Pour avoir une idée sommaire des dépendances du prieuré il est utile de lire l’aveu fait par Dom Blaise Hurel le 7 novembre 1661.
« La presqu’île de Gâvres, paroisse de Riantec, laquelle contient environ une lieue, dans laquelle sont situés les deux villages du Gafvre et de Quersan (Quersan ou Kerso = Kersahue) dans lequel village du Gafvre est situé la chapelle fondée de St Gildas ladite isle, (presqu’île) dépend entièrement dudit prieuré. »
(mis à jour le 13 août 2013)
« Le prieur prend la 3ème gerbe de tous grains croissant sur toutes les terres de labeur qui sont aux appartenances des dix village du Gafvre et de Quersan, contenant 52 journaux et demy de plus des menues rentes sur treize tenues de ladite isle.
Les marais à sel faits et construits depuis 25 ans, situés entre les villages du Gafvre et de Quersan et qui sont au nombre de 38 œillets, avec leurs vasières et appartenances plus une pêcherie assez proche desdits marais.
La maison prieurale située dans la paroisse de Plouhinec
Le moulin à eau du Guernet (Kersun) avec la chaussée et l’étang…
La dime à la 16ème gerbe dans les frairies du bourg de Plouhinec, de Barain, de Kerfault et de Kerdanvé ?
Les chefs rentes derbes au dit prieuré aux paroisses de Plouhinec, Riantec et Merlevenez suivant le rôle réformé par le Sénéchal, procureur fiscal et greffier de la juridiction dudit prieuré, les plaids tenants au bourg de Plouhinec, le 8 juillet 1560 (le Mené prieurés et abbayes du diocèse de Vannes)
….Et nous arrivons sans en connaître davantage à la Révolution qui supprime le prieuré et ses biens.
Voici un document pris aux archives du Morbihan « Liasse 1496 » Extrait du Monastère du Rhuys dont le chef lieu est dans l’isle (presqu’île) de Rhuys, paroisse de St Gildas, Evêché de Vannes, conformément aux décrets de l’Assemblée Nationale et aux lettres du Roi.
Déclare Dom Guernerdu, procureur de Dom Nicolas Lambalivot religieux, bénédictin, titulaire du prieuré de St Gildas de Gâvres, situé dans la paroisse Plouhinec et Riantec.
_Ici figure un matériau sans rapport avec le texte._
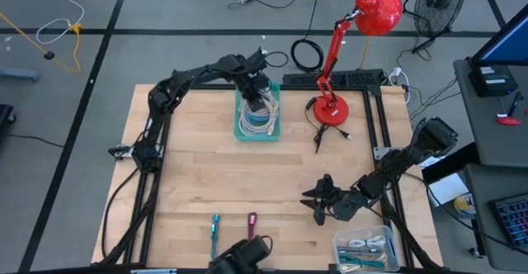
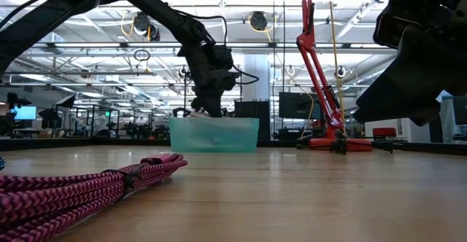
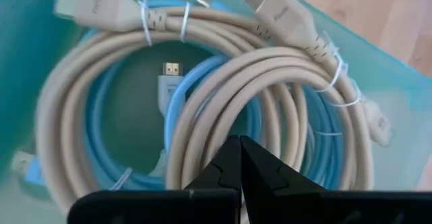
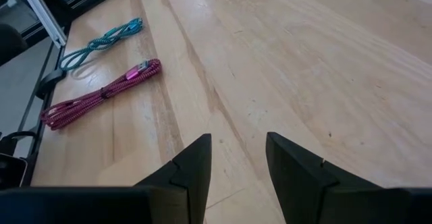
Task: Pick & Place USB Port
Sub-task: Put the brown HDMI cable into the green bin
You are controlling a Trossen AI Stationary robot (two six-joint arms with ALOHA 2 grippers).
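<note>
Left hand closed over the cable bin; right hand open and empty above the worktop.

The left hand (image 3: 239, 158), fingers pressed together and gripping nothing, hung just over the coiled beige cables (image 3: 229, 82) and blue cable (image 3: 182, 109) inside the teal bin (image 1: 257, 113), which stood near the middle of the worktop's far edge. The right hand (image 4: 237, 163) was held partly open with nothing between its fingers, hovering above bare wood toward the worktop's right near corner. Farther along the near edge lay a pink braided USB cable (image 4: 101, 94) and a teal braided USB cable (image 4: 101, 43), side by side and apart. A clear tray of cables (image 1: 365, 248) sat at the right near corner, and a red desk lamp (image 1: 330, 109) stood by the far edge of the worktop (image 1: 206, 183).
</note>
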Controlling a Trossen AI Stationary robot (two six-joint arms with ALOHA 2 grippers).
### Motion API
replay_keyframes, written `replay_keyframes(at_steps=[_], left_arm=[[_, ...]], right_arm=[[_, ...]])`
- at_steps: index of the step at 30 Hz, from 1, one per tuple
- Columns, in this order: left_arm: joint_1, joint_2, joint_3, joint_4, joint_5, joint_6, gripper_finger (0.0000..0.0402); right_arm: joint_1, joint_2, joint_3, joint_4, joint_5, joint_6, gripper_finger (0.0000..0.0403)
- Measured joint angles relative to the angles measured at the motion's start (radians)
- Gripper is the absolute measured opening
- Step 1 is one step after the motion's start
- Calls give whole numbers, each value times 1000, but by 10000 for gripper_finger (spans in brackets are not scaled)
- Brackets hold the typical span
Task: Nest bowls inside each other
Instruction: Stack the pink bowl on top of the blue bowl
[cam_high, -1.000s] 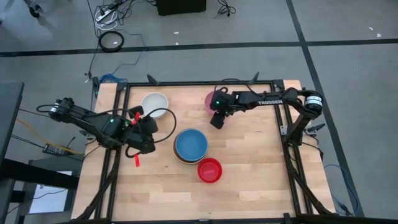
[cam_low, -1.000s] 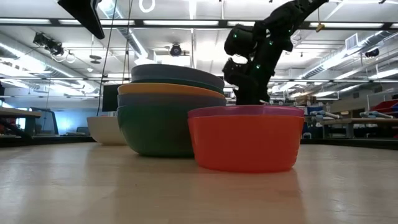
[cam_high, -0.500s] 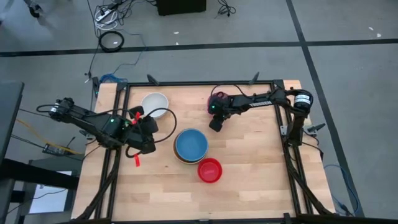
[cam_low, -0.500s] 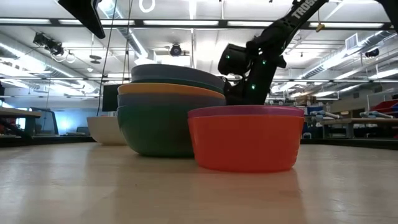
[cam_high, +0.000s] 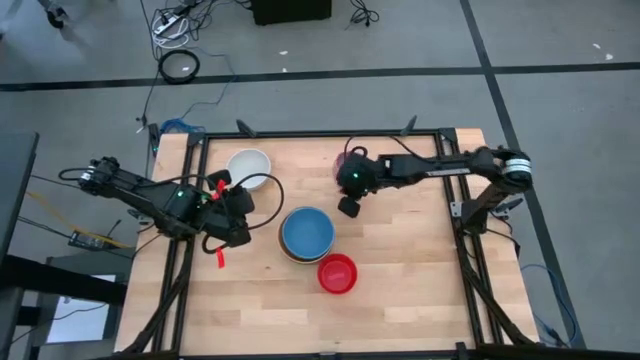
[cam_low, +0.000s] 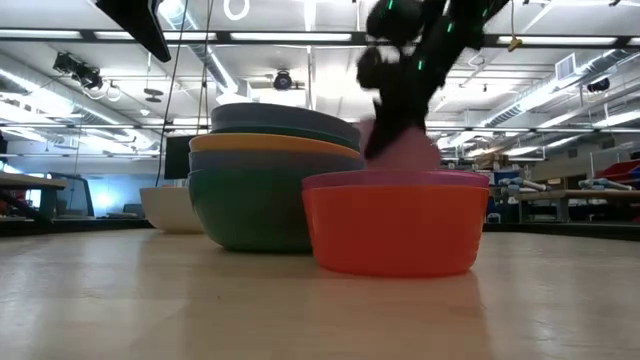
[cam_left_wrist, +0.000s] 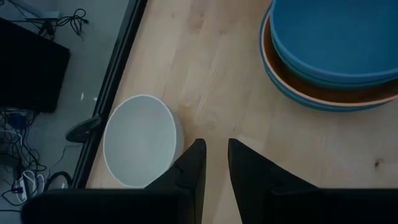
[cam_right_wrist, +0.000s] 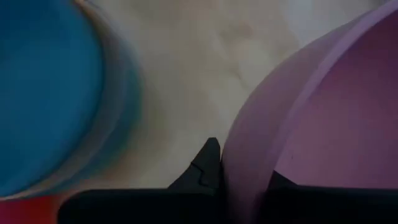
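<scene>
High view shows a wooden table (cam_high: 400, 270) with a stack of nested bowls (cam_high: 306, 234) at its middle, a blue one on top, with orange and teal rims below it. That stack is the landmark. Beyond it and to its right, the right hand (cam_high: 348, 205) pinches the rim of the pink bowl (cam_right_wrist: 323, 106), one finger on each side of the wall; the bowl seems lifted and tilted, probably for carrying toward the stack, though motion blur makes this uncertain. The small red bowl (cam_high: 337, 273) sits just in front of the stack, the white bowl (cam_high: 249, 165) beyond it to the left. The left hand (cam_left_wrist: 212, 171) waits beside the white bowl, fingers narrowly parted, holding nothing. No writing is readable.
</scene>
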Motion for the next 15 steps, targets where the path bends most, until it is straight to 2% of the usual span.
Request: replay_keyframes(at_steps=[6,11,15], left_arm=[[15,0,0,0,-16,-7,76],[53,0,0,-1,-27,-18,76],[90,0,0,-10,-50,-30,76]], right_arm=[[173,-66,84,55,5,15,2],[308,-39,175,139,1,-12,1],[358,14,223,133,15,-11,1]])
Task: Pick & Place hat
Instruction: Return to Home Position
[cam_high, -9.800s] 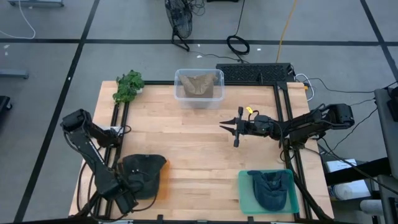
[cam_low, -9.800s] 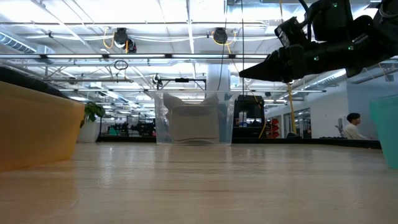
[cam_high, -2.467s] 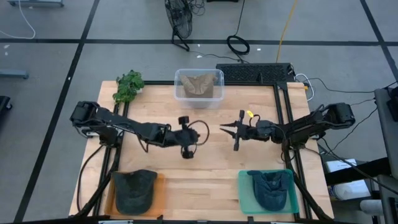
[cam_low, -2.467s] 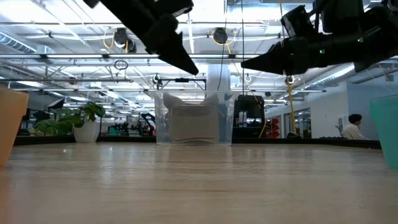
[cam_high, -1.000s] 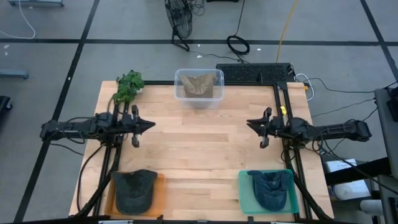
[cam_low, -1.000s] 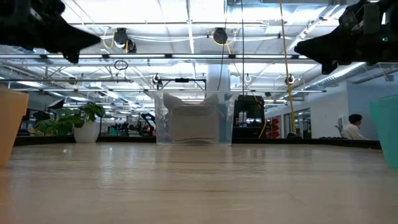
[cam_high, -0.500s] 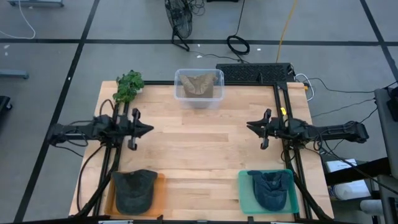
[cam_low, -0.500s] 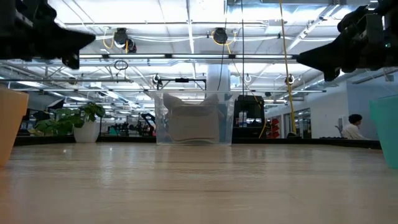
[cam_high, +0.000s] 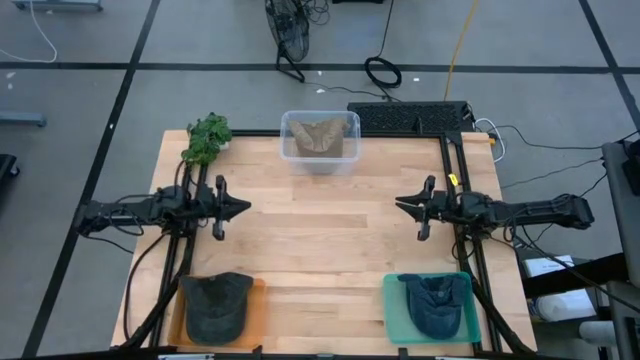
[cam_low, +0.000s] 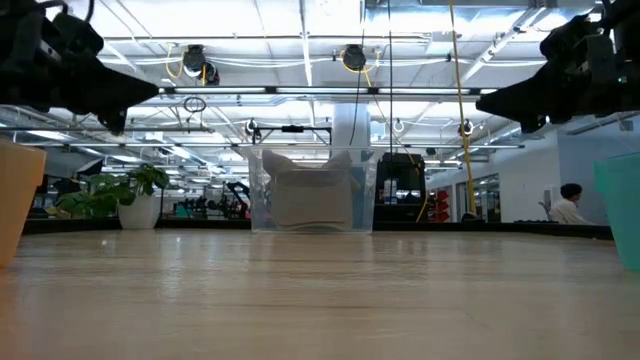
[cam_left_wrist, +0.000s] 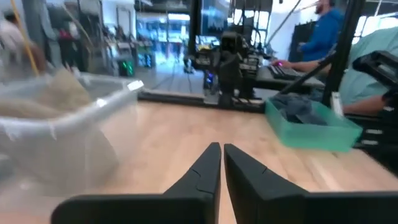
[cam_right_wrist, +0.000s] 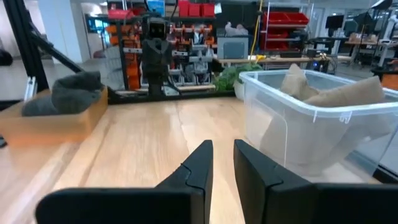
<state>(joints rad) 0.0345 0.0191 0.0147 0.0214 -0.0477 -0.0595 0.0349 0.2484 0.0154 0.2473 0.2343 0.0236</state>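
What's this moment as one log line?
brown cap: clear bin; black cap: orange bin; blue cap: green bin; left end effector: shut; right end effector: open

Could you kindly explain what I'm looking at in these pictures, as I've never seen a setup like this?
This is a robot with two dark arms at a wooden table. One picture looks straight down, one looks level across the tabletop, and two come from cameras on the arms' wrists. Each arm ends in a two-fingered pincer. The left pincer and right pincer hover above the table, pointing towards each other, both empty. The left's fingers are almost together, the right's a little apart. Three bins stand on the table: a clear bin holding a brown cap, an orange bin holding a black cap, and a green bin holding a dark blue cap. A small plant sits at one corner.
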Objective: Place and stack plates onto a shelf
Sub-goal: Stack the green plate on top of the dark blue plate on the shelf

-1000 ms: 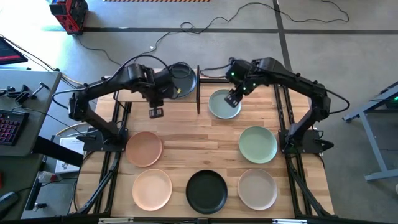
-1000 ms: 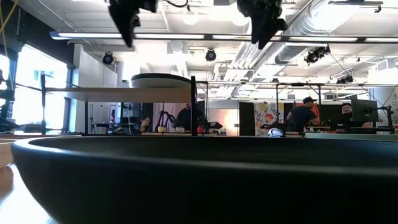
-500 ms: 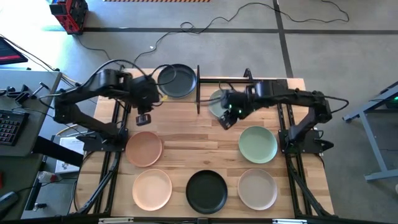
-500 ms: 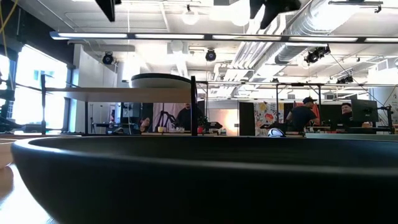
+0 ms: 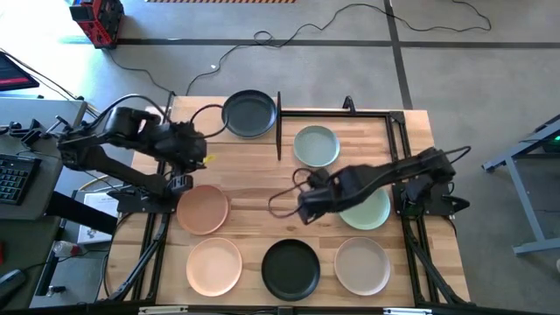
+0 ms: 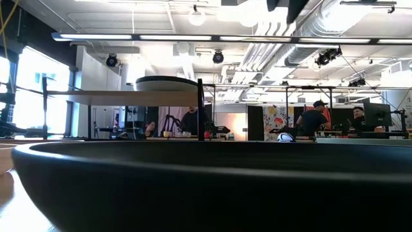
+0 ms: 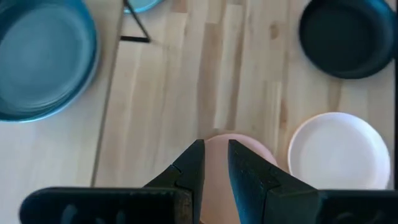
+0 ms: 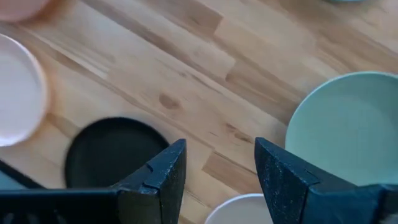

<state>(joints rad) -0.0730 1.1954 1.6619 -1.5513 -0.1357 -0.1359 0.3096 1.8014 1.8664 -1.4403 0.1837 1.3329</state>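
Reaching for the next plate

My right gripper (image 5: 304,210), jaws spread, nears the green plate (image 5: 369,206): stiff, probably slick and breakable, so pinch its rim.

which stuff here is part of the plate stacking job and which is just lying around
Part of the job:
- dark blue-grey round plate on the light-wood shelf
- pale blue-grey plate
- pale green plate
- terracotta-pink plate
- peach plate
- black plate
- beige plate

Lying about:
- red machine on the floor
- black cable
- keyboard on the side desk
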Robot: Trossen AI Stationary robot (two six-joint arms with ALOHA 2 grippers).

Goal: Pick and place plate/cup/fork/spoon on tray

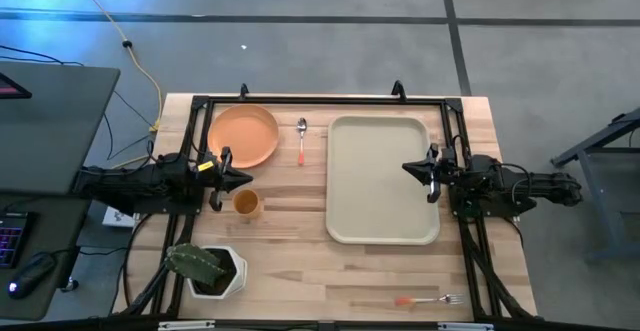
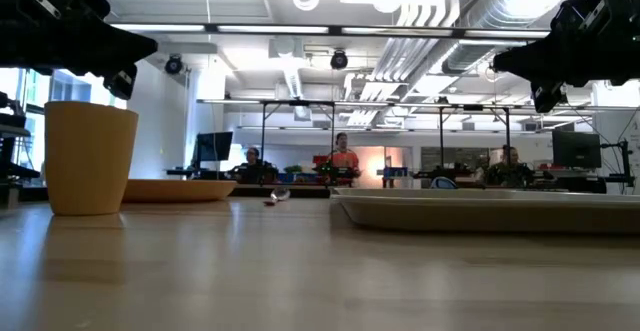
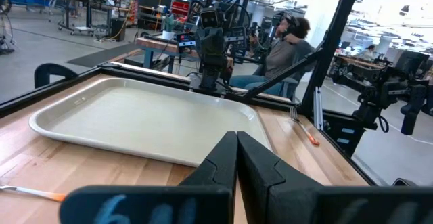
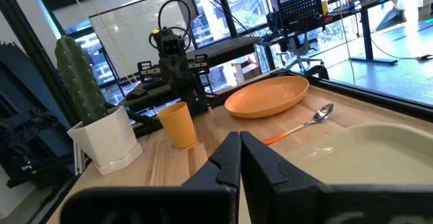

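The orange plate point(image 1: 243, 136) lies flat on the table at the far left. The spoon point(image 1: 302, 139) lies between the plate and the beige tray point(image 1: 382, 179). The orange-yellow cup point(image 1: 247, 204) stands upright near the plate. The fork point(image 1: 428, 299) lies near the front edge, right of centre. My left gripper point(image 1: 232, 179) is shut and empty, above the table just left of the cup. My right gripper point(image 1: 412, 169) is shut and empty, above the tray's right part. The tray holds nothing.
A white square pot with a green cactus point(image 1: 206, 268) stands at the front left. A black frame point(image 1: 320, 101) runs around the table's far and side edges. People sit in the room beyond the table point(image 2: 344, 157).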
« Que le monastère joint dudit prieuré, consistant en cour, maison, grange, écurie, étable, appentis, boulangerie, et un petit jardin
« plusieurs tenues à domaine congéable à la 16ème gerbe et à la 3ème et rentes de convenant, marais salants, prés et une vielle affermé cy … 1900 »
800 heures de denier d’entrée pour 9 ans, faisant par année cy??? 88 »17,9 plus le fermier paie pour la desserte dudit prieuré …………………. 78″
1900″ + 88″17″ »9 + 78″ Total de ce que paie le fermier : 2066″17″9.
Casuel des domaines congéables peut valoir année commune…….200″
Une rente foncière sur un terrain servant de presse à sardines….. 6″
Le moulin de Krousine à domaine congéable arrêté cy……………. 50″
Total des revenus dudit prieuré……………………………. 2332″17
Décimes…………. 428″18
Desserte………………………………… 78″
Total des charges……………………… 506″18
La chapelle de ce prieuré est située au village de Ban-Gâvres en la paroisse de Riantec et n’a que les ornements nécessaires : un calice et linge commun en petite quantité pour le service de ladite chapelle.
« Certifié véritable, n’ayant aucune connaissance qu’il y ait d’autres objets dépendant dudit prieuré, pour être publiés et affichés. »
« Fait au monastère de Rhuys le 22 février 1790.
Signé : QUENERDU porteur de procuration.
La maison de Plouhinec fut vendue le II mai 1791 avec son jardin, sa cour, ses écuries, ses bâtiments et ses terres pour la somme de 10 000 livres.
Les maisons de Gâvres furent achetées par le Sr BLOUEZO (archives du Morbihan, Répertoire des registres C).
Après 7 siècles de durée, le prieuré de Gâvres disparut sans espoir de retour. Ayant rendu à ses débuts de réels services, lors de la Restauration matérielle et morale du pays au lendemain des invasions normandes, il ne répondait plus, à la longue son objet et à sa fin et devait disparaître.
BOZERIE – Recteur à St Gildas de Rhuys.